*TASK GOAL*. Write out, word for word and with no pictures, each line below from the one containing "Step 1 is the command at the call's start" through the one containing "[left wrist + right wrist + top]", both included, and no other line.

Records contained in a dataset:
|---|

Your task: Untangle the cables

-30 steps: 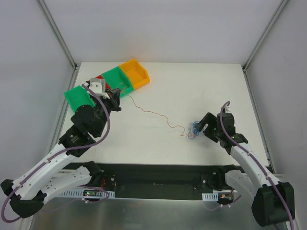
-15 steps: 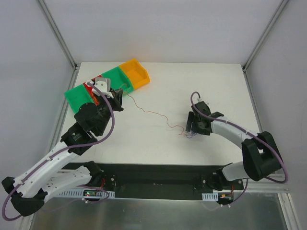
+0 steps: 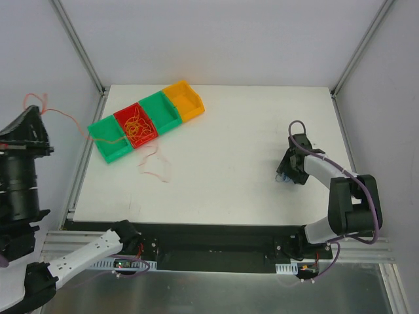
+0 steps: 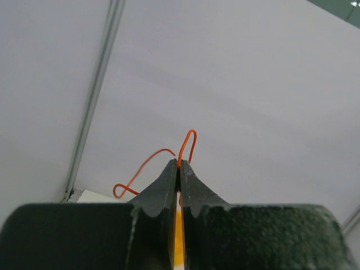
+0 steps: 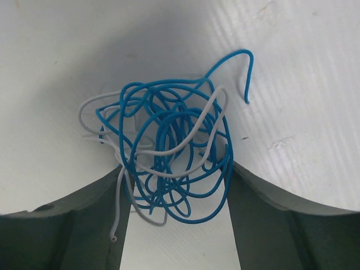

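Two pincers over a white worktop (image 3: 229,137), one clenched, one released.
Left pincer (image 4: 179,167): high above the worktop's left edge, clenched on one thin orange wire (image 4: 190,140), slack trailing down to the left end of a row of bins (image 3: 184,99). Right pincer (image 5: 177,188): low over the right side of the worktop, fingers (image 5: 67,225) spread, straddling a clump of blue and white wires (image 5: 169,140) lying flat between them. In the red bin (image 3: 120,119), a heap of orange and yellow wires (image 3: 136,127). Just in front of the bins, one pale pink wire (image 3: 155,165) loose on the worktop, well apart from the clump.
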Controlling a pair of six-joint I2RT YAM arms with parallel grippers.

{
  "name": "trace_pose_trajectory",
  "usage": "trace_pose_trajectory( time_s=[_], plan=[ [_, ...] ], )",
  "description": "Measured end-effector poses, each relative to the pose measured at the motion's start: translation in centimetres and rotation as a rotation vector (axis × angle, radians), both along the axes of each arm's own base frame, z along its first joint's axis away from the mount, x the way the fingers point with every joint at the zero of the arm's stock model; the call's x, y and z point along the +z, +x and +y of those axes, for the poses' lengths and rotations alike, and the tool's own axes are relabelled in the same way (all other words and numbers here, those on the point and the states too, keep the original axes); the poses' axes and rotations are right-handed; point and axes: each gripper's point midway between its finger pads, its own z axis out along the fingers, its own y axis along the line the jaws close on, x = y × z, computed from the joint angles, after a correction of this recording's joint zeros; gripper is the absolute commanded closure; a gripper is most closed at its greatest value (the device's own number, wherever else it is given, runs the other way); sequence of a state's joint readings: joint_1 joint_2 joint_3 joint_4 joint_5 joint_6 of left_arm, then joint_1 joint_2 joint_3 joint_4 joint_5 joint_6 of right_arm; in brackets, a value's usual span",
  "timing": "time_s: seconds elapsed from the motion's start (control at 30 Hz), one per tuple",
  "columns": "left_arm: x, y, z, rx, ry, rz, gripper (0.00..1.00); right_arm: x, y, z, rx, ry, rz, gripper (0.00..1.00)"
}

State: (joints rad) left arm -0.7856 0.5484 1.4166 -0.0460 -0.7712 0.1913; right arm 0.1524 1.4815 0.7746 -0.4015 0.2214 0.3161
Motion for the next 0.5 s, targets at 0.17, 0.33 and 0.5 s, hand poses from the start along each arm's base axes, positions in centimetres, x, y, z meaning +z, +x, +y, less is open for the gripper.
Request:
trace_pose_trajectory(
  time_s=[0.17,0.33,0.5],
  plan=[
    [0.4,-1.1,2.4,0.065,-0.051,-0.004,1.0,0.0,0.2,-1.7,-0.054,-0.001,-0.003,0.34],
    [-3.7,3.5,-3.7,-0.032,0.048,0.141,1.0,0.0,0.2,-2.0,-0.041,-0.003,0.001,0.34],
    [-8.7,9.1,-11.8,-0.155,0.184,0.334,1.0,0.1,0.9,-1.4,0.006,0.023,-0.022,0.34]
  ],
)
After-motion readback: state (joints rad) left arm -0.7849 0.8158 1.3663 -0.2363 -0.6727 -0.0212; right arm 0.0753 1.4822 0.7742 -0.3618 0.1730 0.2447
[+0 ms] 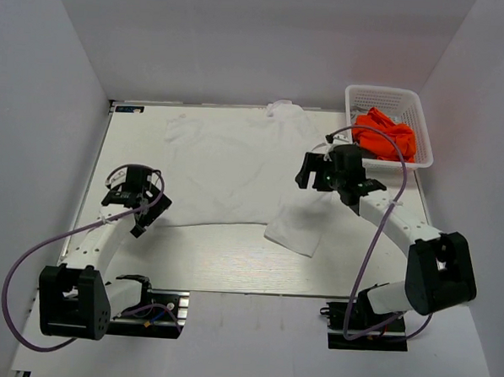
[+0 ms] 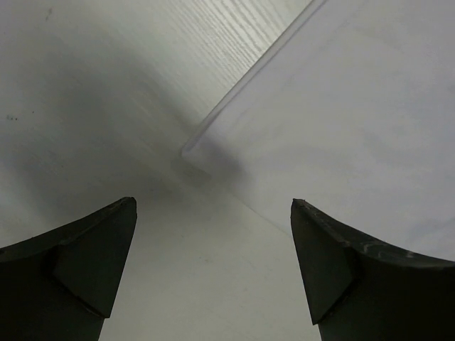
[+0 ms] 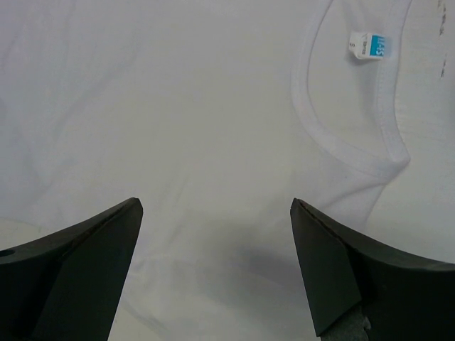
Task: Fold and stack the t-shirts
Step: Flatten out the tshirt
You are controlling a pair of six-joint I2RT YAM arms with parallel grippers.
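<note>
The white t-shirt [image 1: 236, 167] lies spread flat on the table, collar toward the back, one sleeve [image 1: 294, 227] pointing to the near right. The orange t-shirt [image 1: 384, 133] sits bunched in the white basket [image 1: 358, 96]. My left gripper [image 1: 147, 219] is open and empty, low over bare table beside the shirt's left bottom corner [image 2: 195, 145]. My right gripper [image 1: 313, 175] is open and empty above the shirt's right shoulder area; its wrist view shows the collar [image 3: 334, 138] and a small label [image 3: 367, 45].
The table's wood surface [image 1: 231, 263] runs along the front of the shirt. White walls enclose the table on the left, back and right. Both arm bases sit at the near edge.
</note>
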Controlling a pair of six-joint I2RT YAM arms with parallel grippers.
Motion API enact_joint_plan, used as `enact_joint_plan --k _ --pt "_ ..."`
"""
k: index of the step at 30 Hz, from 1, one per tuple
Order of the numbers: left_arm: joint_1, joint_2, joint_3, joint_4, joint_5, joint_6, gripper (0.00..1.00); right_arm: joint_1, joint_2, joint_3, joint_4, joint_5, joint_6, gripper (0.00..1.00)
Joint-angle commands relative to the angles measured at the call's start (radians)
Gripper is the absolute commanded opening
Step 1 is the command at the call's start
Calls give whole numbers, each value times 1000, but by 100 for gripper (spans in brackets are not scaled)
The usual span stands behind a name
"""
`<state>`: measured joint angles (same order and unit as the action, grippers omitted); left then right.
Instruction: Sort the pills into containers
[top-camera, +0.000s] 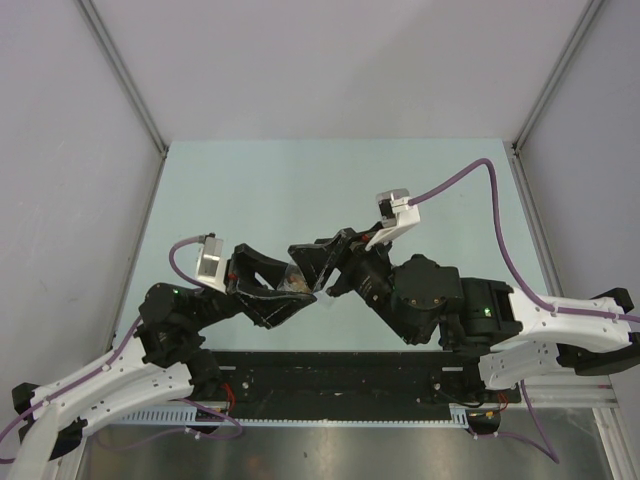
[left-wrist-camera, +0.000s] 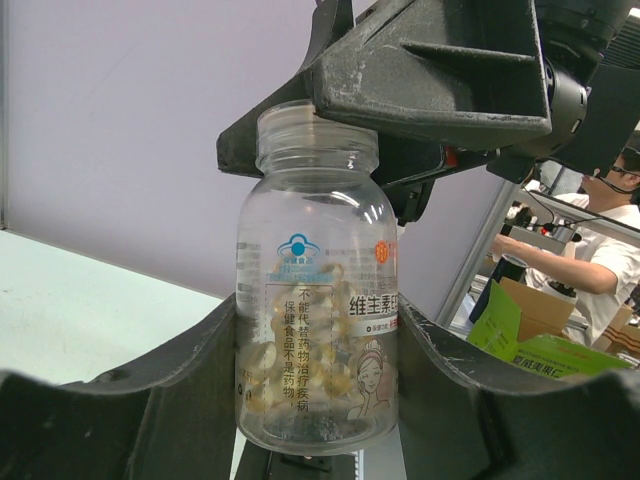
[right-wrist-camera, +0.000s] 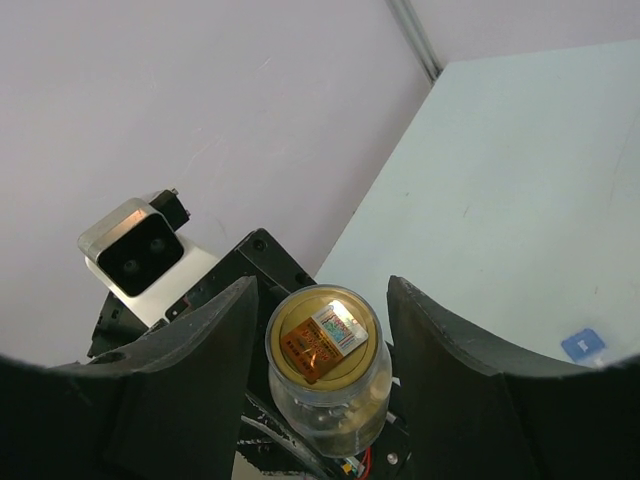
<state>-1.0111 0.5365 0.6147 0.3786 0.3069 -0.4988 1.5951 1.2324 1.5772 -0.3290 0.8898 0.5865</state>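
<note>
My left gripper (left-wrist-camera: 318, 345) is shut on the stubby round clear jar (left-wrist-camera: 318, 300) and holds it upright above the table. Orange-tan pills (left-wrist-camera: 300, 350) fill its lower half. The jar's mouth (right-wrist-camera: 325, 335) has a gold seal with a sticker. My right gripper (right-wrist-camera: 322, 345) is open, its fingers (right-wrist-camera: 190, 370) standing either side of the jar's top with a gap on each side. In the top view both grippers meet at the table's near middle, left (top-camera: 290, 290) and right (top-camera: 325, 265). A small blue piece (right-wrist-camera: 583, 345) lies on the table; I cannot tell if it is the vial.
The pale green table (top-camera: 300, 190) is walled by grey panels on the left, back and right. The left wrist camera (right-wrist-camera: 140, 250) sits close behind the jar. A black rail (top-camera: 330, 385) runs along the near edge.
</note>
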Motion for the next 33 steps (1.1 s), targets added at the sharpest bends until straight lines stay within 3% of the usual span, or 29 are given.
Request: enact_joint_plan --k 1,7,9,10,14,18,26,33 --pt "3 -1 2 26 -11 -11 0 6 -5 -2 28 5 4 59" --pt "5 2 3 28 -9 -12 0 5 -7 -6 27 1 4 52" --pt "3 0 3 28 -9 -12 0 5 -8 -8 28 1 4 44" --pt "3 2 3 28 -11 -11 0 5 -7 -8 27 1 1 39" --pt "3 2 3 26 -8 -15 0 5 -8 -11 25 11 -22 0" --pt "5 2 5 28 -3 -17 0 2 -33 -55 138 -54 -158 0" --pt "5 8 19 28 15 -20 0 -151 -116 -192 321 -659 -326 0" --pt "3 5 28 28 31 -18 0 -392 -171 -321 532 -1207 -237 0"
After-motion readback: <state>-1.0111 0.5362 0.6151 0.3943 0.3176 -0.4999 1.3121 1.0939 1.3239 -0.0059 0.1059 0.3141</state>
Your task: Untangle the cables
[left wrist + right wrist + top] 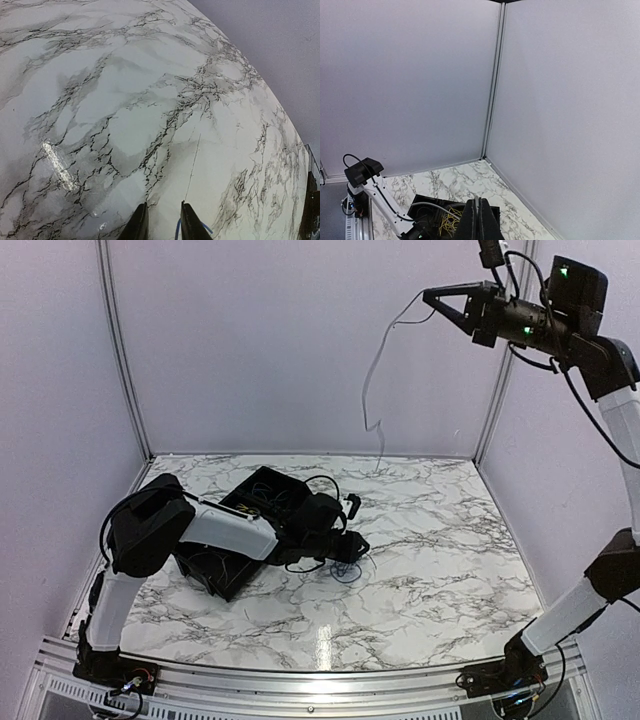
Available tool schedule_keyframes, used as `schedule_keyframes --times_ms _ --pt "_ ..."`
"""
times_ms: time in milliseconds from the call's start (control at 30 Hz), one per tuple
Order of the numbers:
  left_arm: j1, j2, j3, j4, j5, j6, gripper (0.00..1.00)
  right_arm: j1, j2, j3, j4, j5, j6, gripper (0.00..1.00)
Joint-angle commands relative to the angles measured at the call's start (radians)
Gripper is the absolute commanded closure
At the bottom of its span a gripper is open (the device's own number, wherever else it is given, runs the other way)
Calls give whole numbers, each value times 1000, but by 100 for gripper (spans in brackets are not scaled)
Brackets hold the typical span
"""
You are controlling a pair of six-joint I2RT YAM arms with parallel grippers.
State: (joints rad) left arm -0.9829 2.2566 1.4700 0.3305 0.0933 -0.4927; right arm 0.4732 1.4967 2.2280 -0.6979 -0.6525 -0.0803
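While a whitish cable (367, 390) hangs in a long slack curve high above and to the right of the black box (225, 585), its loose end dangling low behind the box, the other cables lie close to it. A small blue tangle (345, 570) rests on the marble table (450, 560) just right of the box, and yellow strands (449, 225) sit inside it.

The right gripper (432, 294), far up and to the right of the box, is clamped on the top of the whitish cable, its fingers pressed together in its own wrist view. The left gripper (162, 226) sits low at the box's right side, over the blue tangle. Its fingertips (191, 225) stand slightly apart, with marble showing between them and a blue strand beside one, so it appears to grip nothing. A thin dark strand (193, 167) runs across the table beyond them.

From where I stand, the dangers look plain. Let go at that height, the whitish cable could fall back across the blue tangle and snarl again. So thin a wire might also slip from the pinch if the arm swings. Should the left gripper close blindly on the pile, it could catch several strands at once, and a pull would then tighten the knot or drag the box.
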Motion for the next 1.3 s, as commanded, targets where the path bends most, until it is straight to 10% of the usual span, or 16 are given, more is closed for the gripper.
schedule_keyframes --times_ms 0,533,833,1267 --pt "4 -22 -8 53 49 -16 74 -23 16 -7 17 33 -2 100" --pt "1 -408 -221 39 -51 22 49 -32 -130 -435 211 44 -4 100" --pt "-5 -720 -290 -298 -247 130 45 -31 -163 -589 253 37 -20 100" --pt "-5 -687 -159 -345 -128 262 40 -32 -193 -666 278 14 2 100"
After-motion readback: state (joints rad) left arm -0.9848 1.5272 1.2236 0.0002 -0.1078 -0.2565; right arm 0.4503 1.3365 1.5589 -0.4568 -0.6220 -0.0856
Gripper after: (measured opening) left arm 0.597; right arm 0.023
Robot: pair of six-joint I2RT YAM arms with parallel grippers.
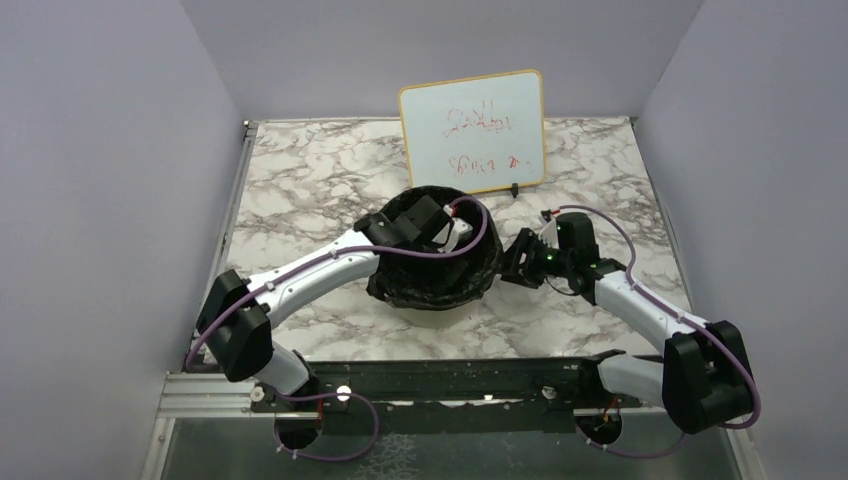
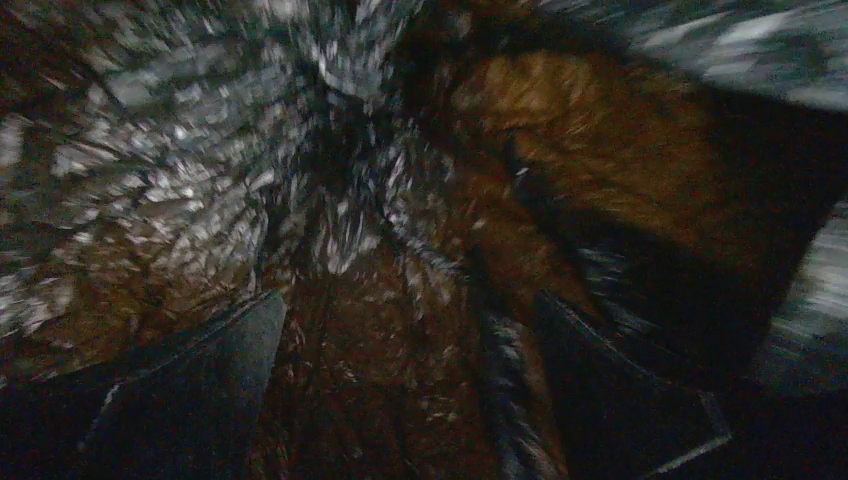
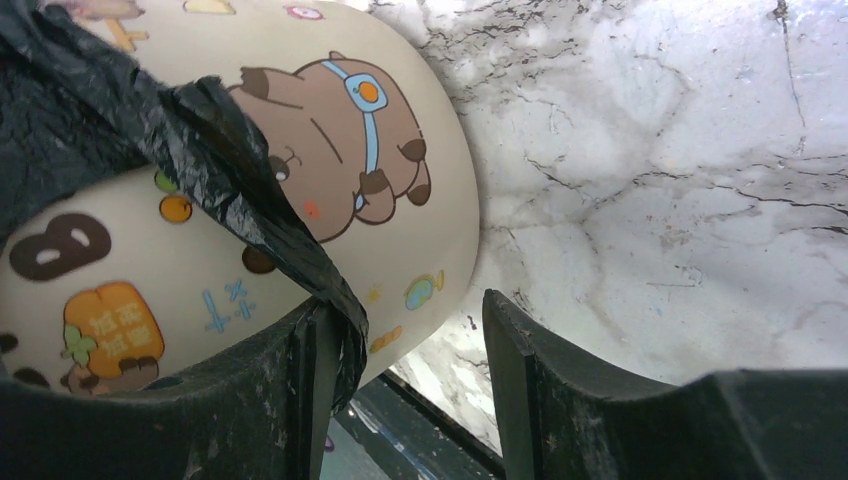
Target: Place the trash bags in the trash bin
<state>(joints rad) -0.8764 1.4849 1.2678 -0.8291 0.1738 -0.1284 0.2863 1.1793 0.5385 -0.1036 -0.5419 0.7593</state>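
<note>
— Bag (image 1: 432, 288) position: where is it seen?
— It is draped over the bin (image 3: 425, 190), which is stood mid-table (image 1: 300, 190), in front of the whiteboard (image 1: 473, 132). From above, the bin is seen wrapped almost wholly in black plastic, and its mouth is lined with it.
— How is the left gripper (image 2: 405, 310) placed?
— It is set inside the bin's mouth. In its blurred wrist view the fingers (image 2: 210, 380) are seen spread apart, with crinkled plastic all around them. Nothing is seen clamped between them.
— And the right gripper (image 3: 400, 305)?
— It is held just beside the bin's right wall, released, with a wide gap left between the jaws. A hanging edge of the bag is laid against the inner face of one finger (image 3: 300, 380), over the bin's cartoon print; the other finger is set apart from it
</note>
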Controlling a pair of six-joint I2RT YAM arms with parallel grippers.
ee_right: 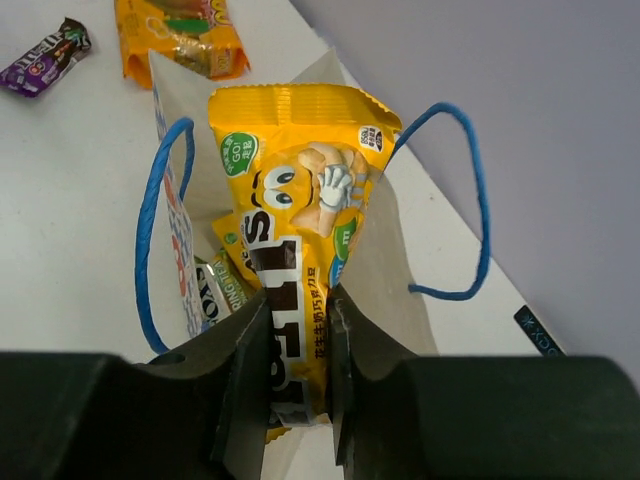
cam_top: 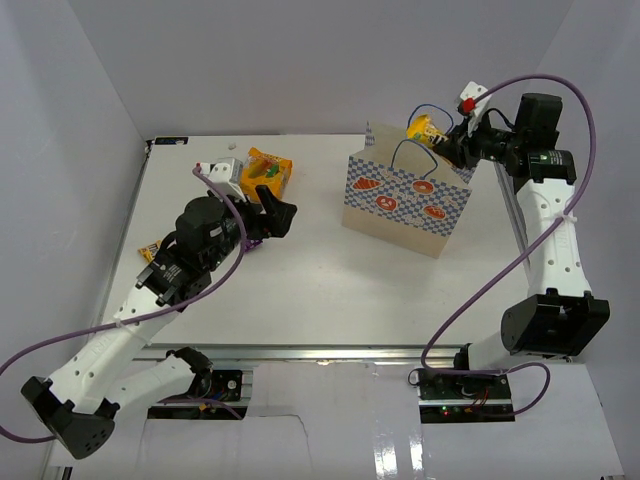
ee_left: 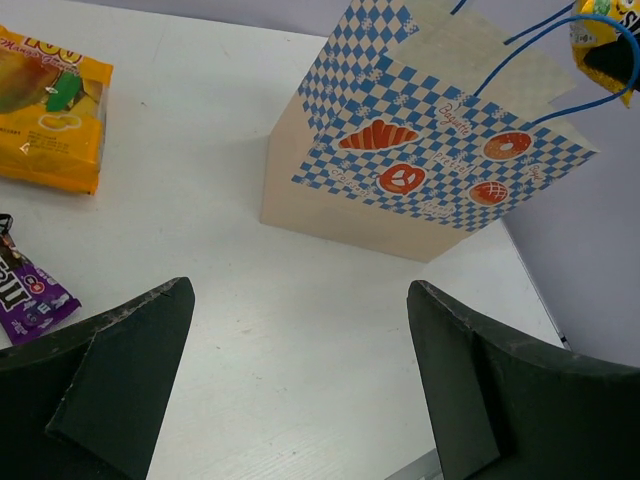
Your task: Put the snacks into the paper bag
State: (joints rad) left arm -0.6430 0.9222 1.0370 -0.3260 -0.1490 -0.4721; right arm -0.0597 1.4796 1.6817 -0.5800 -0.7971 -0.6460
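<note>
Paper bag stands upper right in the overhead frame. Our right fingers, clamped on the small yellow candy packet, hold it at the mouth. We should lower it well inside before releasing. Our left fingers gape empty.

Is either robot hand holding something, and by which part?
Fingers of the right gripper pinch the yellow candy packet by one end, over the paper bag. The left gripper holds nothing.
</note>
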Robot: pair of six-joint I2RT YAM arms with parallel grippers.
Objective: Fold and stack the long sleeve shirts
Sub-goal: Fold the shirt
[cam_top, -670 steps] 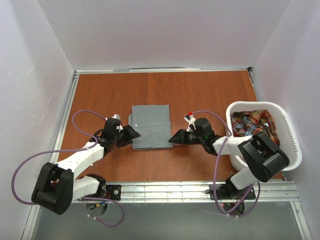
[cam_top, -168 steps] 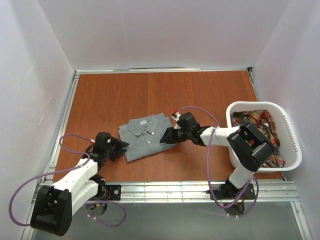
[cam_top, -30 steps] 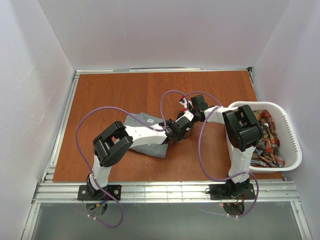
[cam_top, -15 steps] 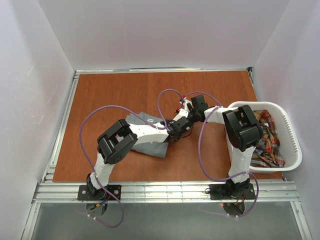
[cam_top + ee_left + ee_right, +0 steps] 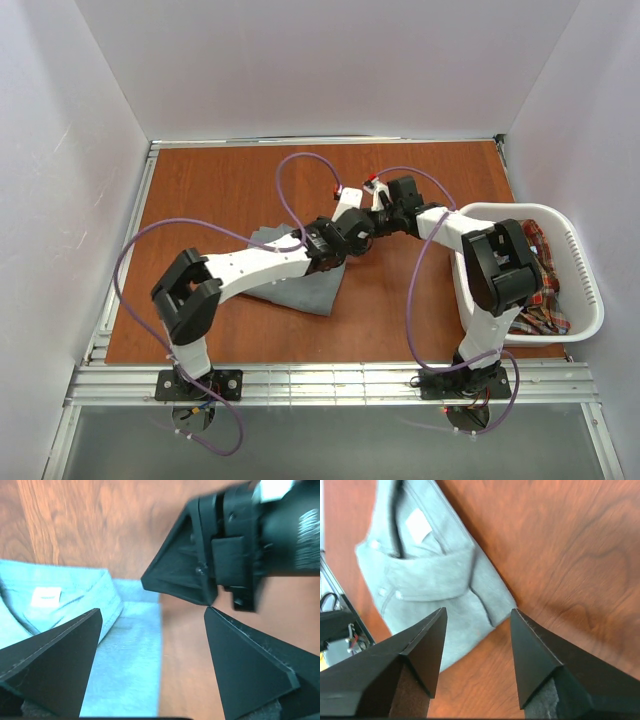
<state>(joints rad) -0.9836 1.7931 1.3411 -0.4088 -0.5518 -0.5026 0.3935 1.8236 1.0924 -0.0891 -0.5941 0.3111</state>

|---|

*EXERCISE OUTPUT*.
Step 1 is the command at the call's start
Calls give whole numbers, each value times 1000, but by 100 for gripper (spans in brackets are not scaled)
The usual span stands behind a name
"""
`<state>`: measured joint angles (same order and unit as the action, grippers omitted); left then right.
Instruction: Sort the pills into containers
[top-camera, +0.000s] 
[left-wrist-camera, +0.000s] 
[right-wrist-camera, +0.000s] 
<state>-1.0111 0.5365 0.6147 0.3786 0.3069 -0.4988 1.5951 1.2324 1.5772 -0.3290 0.8898 0.5865</state>
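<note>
My left gripper (left-wrist-camera: 318, 345) is shut on the stubby round clear jar (left-wrist-camera: 318, 300) and holds it upright above the table. Orange-tan pills (left-wrist-camera: 300, 350) fill its lower half. The jar's mouth (right-wrist-camera: 325, 335) has a gold seal with a sticker. My right gripper (right-wrist-camera: 322, 345) is open, its fingers (right-wrist-camera: 190, 370) standing either side of the jar's top with a gap on each side. In the top view both grippers meet at the table's near middle, left (top-camera: 290, 290) and right (top-camera: 325, 265). A small blue piece (right-wrist-camera: 583, 345) lies on the table; I cannot tell if it is the vial.
The pale green table (top-camera: 300, 190) is walled by grey panels on the left, back and right. The left wrist camera (right-wrist-camera: 140, 250) sits close behind the jar. A black rail (top-camera: 330, 385) runs along the near edge.
</note>
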Motion for the next 33 steps (1.1 s), targets added at the sharpest bends until straight lines stay within 3% of the usual span, or 29 are given.
Request: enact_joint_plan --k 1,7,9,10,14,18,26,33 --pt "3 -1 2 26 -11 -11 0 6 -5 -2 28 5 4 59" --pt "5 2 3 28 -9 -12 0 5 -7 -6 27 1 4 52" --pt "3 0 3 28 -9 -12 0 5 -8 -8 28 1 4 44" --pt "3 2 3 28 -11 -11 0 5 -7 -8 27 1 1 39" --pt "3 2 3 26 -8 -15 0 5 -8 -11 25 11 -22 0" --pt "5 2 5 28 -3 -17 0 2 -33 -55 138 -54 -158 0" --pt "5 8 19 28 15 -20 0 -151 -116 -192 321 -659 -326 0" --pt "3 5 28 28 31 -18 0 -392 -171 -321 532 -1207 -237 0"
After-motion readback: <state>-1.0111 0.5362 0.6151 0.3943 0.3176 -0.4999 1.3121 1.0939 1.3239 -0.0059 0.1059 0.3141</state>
Your task: Untangle the cables
[left wrist + right wrist + top] 

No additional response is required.